Mutter bestreitet Entscheidungsbefugnis der Lebensgefährtin des verstorbenen Sohnes

onlineurteile.de - Legt jemand z.B. in einer Vorsorgevollmacht fest, wo er begraben werden will, ist das für die Angehörigen verbindlich. Im konkreten Fall wäre auf diese Weise den Beteiligten ein hässliches Tauziehen erspart geblieben, doch der Mann hatte diese Frage nicht geregelt. Vor seinem Tod hatte er ein gutes Jahr lang mit seiner Lebensgefährtin in Dinkelsbühl zusammengelebt. Diese ließ den Leichnam einäschern und auf dem Dinkelsbühler Friedhof beisetzen.

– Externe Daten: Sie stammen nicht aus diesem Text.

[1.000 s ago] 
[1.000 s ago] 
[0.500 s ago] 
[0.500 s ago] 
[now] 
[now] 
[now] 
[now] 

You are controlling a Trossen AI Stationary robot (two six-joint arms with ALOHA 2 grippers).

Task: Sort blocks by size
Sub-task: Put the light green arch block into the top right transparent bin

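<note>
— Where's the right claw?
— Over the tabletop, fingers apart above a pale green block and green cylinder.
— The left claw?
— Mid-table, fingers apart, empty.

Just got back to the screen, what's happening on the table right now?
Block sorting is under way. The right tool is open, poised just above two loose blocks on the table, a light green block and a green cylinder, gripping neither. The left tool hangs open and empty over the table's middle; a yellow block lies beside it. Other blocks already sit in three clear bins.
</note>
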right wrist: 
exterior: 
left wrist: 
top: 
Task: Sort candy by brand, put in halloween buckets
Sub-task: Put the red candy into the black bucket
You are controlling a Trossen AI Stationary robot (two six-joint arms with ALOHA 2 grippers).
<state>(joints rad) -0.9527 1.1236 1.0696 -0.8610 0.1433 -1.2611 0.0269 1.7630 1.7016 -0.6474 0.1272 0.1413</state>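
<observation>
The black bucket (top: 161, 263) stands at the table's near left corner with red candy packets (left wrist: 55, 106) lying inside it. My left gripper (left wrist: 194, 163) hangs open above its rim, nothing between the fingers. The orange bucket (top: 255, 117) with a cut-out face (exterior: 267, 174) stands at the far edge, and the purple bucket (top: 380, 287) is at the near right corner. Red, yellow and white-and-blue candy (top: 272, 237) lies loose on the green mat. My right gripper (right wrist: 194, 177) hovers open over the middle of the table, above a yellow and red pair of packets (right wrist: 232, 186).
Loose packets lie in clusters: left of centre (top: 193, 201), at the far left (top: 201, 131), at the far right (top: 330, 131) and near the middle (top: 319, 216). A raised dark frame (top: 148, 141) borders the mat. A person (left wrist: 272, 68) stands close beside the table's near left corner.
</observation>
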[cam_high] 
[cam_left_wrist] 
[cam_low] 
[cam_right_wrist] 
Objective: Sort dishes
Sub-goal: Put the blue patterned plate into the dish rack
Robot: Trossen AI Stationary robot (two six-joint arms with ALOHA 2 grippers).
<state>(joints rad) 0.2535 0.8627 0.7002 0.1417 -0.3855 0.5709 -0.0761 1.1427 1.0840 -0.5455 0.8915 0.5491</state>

Dagegen klagte die Mutter des Verstorbenen: Die Urne des Sohnes müsse an ihren Wohnsitz in Baden-Württemberg verlegt werden, meinte die Mutter. Ihr Sohn habe sicher nicht in Dinkelsbühl bestattet werden wollen, dort habe er außer seiner Lebensgefährtin keine Angehörigen. Diese Frau habe sich eigenmächtig über ihr Recht als Mutter und nächste Verwandte hinweggesetzt, den Begräbnisort zu bestimmen. Doch: Auch die so gescholtene Lebensgefährtin behauptete, sie habe gemäß dem letzten Willen des Verstorbenen gehandelt.

Da dieser die Angelegenheit nicht selbst geregelt habe und die Hinterbliebenen widersprüchlich argumentierten, so das Landgericht Ansbach, entscheide die Totenfürsorgeberechtigte: Und das sei die Lebensgefährtin (1 S 1054/11). Das Recht der Totenfürsorge übe in erster Linie derjenige aus, den der Verstorbene damit beauftragt habe. Das müssten nicht die Angehörigen sein, wenn der Verstorbene mit seiner Lebensgefährtin in eheähnlicher Gemeinschaft zusammengelebt habe. Sie habe die Beerdigung organisiert und alle damit verbundenen Formalitäten erledigt. Ihr stehe auch das Recht zu, über den Ort der Beisetzung zu entscheiden.